2006 Ohio Student Research Forum

Abstract

Dopamine Influences Interactions between Coupled Neuronal Circuits
Ike Iloka and M. Papernov
Case Western Reserve University
Department of Biological Sciences
Mentor: Prof. D. Wood and M. Varrecchia

Rhythmic pattern generating networks underlie behaviors such as breathing or chewing in many different animals. Rhythmic circuits for related behaviors often must be coordinated. Circuits that drive related behaviors can produce motor patterns that are repetitive at very different speeds, despite their coordination. Circuits such as these can be modulated by a variety of neurotransmitters (Bucher and Marder, 2003). This neuromodulation imparts flexibility in rhythmic pattern generation in the neuronal circuit (Nusbaum and Beenhakker, 2002).

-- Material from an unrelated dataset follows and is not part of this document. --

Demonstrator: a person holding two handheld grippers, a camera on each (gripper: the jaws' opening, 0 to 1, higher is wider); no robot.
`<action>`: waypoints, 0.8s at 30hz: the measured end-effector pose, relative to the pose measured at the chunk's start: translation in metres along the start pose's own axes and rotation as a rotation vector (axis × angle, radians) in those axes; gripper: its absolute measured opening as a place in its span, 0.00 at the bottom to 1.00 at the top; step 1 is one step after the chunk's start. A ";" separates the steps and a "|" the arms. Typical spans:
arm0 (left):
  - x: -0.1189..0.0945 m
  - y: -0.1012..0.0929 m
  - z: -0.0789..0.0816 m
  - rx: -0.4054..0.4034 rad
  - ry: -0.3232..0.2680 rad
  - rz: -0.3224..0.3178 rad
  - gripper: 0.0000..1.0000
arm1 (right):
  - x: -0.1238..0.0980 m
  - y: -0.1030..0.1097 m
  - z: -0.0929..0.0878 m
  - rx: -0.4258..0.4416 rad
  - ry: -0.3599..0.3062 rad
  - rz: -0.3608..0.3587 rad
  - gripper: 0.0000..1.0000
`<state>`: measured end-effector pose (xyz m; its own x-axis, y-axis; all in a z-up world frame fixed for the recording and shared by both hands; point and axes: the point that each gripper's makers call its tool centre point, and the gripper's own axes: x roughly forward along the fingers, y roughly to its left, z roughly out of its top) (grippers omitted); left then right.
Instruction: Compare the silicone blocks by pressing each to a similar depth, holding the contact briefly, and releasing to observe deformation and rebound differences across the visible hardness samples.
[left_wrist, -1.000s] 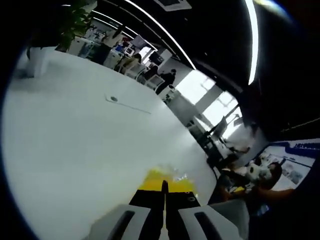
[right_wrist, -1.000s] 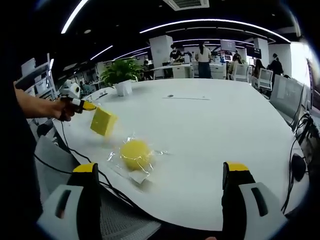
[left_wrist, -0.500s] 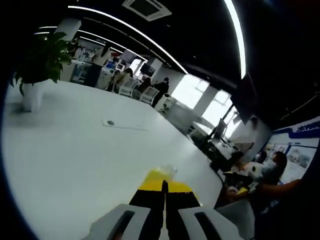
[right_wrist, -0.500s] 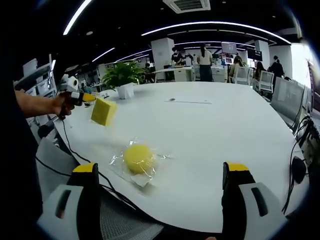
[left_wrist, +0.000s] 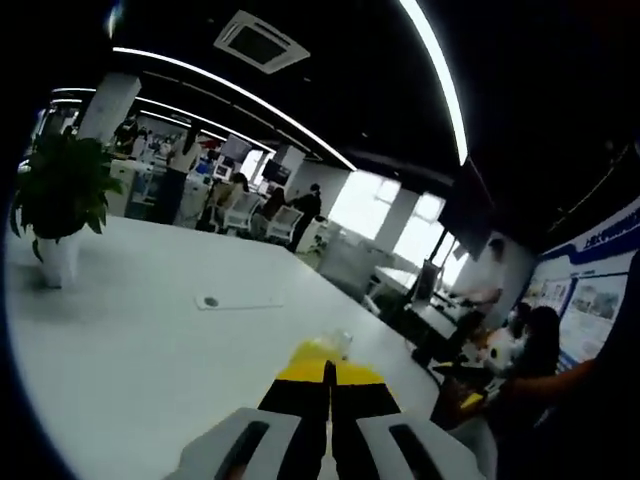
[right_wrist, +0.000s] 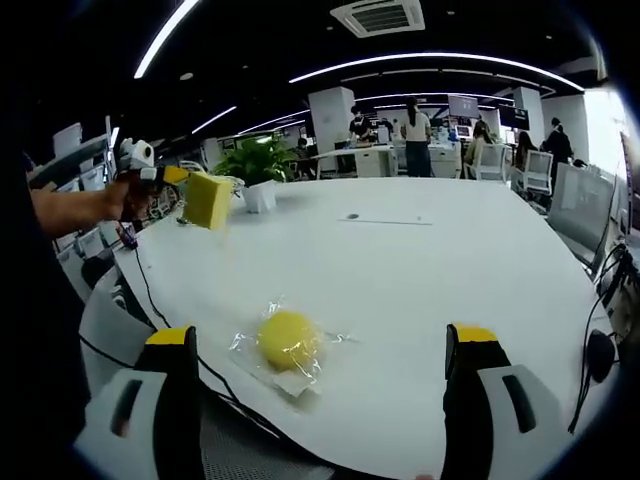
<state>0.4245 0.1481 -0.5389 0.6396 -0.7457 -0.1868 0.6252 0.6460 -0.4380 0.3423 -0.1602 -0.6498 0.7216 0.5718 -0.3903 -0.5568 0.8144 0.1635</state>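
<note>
In the right gripper view, the left gripper (right_wrist: 160, 177) sits at the far left, raised well above the white worktop (right_wrist: 430, 260) and clamped on a yellow square block (right_wrist: 208, 199). In the left gripper view its jaws (left_wrist: 327, 375) meet with only a thin seam between them, the block's yellow edge peeking past the tips. Further right, a round yellow block (right_wrist: 288, 338) lies in a clear plastic wrapper (right_wrist: 290, 372) on the worktop near its front edge, between the right gripper's (right_wrist: 325, 345) wide-spread jaws but untouched by them. The step in hand looks like a squeeze test on the square block; doing it well means holding steady pressure briefly, then opening smoothly to watch it rebound, and matching that depth on the round block.
</note>
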 end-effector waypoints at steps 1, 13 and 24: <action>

We use the stomatogastric nervous system (STNS) of adult crabs (Cancer borealis) to study the effects of modulatory transmitters on two discrete but interrelated circuits: the Pyloric (PR) and Gastric Mill rhythms (GMR). The PR is spontaneously active due to a group of pacemaker neurons that generate the motor patterns for the filtering of food in the crab’s digestive system (Harris-Warrick et al., 1992). The GMR is responsible for the chewing response in the crab’s internal digestive system. The STNS is the ideal model system to be used for the neural circuit study because of its ease of access, the complete identification of neurons located within these circuits, and the significant details known about its overall functions. The PR and GMR in crabs receive input from a known pair of projection neurons, the modulatory commissural neuron 1(MCN1) (Bartos et al., 1999). Activation of MCN1 allows unique GMR and PR speed motor patterns to be produced. During its activation, MCN1 initiates key filtering neurons that influence the rhythmic chewing circuit. But it is also believed that other hormones and transmitters may also play a role in the regulation of the rhythms. Using electrophysiological techniques we selectively released MCN1 transmitter and applied dopamine (DA) to the circuit to examine changes in the individual neurons and in circuit function.

Typically, the (PR) filtering circuit regulates the speed of the GMR chewing circuit. This allows the motor patterns to remain coordinated with one another. Our data shows that when DA is applied during MCN1 activation the chewing frequency of the system slowed considerably in relation to the filtering motor pattern. In conclusion, our data supports the hypothesis that DA modulates key chewing pattern generation neurons and decreases the influence from the filtering circuit (PR). This suggests a mechanism for change in the coordination between these two circuits that likely changes the overall behavior of the system.

Citations
Bartos M., Manor Y., Nadim F., Marder E., and Nusbaum M.P. (1999) Coordination of fast and slow rhythmic neuronal circuits. J. of Neuroscience. 19(15): 6650-6660.

Harris-Warrick R.M., Nagy F., and Nusbaum M.P. (1992) Neuromodulation of stomatogastric networks by identified neurons and transmitters. In: Dynamic Biological Networks: The Stomatogastric Nervous System (Harris-Warrick RM, Marder E, Selverston AI, Moulins M, eds), pp 87-138. Cambridge, MA: MIT Press.

Marder E. and Bucher D. (2001) Central pattern generators and the control of rhythmic movements. Current Biology. 11(23): R986-R996.

Nusbaum M.P. and Beenhakker M.P. (2002) A small-systems approach to motor pattern generation. Nature. 417: 343-350.